[THE TASK]: Exact copies of all the entries are needed.

(Items listed in a dataset)
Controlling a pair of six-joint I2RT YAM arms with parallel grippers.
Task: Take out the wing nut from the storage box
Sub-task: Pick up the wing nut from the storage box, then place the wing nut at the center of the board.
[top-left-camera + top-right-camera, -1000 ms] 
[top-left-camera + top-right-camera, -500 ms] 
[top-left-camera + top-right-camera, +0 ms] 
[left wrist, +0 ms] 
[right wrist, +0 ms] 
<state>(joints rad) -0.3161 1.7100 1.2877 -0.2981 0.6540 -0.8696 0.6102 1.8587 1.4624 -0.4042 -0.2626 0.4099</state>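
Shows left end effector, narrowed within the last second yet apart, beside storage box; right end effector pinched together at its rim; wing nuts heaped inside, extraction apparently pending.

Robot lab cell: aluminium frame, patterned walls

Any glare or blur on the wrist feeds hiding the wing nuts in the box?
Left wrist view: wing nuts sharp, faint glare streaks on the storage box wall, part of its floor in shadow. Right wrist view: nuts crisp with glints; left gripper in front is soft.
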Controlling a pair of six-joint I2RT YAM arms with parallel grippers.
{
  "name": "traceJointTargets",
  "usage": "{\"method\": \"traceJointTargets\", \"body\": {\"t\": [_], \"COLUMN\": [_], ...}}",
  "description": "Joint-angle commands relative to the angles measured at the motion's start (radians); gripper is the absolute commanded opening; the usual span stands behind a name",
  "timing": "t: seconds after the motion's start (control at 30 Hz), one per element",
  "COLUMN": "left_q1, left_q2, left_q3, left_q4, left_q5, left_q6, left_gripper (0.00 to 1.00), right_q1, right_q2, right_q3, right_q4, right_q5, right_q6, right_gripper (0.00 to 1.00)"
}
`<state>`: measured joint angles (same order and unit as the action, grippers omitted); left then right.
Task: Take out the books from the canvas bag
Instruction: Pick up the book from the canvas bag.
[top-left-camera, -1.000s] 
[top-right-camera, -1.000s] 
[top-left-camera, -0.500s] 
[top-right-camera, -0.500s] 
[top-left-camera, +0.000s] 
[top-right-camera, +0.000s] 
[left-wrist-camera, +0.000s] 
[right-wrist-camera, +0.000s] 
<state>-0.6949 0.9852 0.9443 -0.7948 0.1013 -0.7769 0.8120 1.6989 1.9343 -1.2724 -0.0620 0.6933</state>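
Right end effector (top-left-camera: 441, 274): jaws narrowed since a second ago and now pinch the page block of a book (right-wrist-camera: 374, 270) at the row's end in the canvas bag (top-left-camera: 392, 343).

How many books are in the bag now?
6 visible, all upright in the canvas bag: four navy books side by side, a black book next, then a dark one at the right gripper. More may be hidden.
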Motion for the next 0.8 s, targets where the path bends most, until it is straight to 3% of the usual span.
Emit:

[OUTPUT OF THE EXERCISE]:
Controlling a pair of six-joint I2RT YAM arms with parallel grippers.
Task: Take out the wing nut from the storage box
Sub-task: Pick up the wing nut from the storage box, then place the wing nut at the center of the board.
[top-left-camera + top-right-camera, -1000 ms] 
[top-left-camera + top-right-camera, -500 ms] 
[top-left-camera + top-right-camera, +0 ms] 
[left wrist, +0 ms] 
[right wrist, +0 ms] 
<state>(joints rad) -0.3161 1.7100 1.2877 -0.2981 0.6540 -0.8696 0.6102 1.8587 1.4624 -0.4042 -0.2626 0.4099</state>
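Shows left end effector, narrowed within the last second yet apart, beside storage box; right end effector pinched together at its rim; wing nuts heaped inside, extraction apparently pending.

Robot lab cell: aluminium frame, patterned walls

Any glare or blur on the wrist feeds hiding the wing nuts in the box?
Left wrist view: wing nuts sharp, faint glare streaks on the storage box wall, part of its floor in shadow. Right wrist view: nuts crisp with glints; left gripper in front is soft.
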Controlling a pair of six-joint I2RT YAM arms with parallel grippers.
{
  "name": "traceJointTargets",
  "usage": "{\"method\": \"traceJointTargets\", \"body\": {\"t\": [_], \"COLUMN\": [_], ...}}",
  "description": "Joint-angle commands relative to the angles measured at the motion's start (radians); gripper is the absolute commanded opening; the usual span stands behind a name",
  "timing": "t: seconds after the motion's start (control at 30 Hz), one per element",
  "COLUMN": "left_q1, left_q2, left_q3, left_q4, left_q5, left_q6, left_gripper (0.00 to 1.00), right_q1, right_q2, right_q3, right_q4, right_q5, right_q6, right_gripper (0.00 to 1.00)"
}
`<state>`: measured joint angles (same order and unit as the action, grippers omitted); left then right.
Task: Take out the books from the canvas bag
Instruction: Pick up the book from the canvas bag.
[top-left-camera, -1.000s] 
[top-right-camera, -1.000s] 
[top-left-camera, -0.500s] 
[top-right-camera, -0.500s] 
[top-left-camera, +0.000s] 
[top-right-camera, +0.000s] 
[left-wrist-camera, +0.000s] 
[right-wrist-camera, +0.000s] 
<state>-0.6949 0.9852 0.9443 -0.7948 0.1013 -0.7769 0.8120 1.6989 1.9343 -1.2724 -0.0620 0.6933</state>
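Right end effector (top-left-camera: 441, 274): jaws narrowed since a second ago and now pinch the page block of a book (right-wrist-camera: 374, 270) at the row's end in the canvas bag (top-left-camera: 392, 343).

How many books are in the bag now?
6 visible, all upright in the canvas bag: four navy books side by side, a black book next, then a dark one at the right gripper. More may be hidden.
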Motion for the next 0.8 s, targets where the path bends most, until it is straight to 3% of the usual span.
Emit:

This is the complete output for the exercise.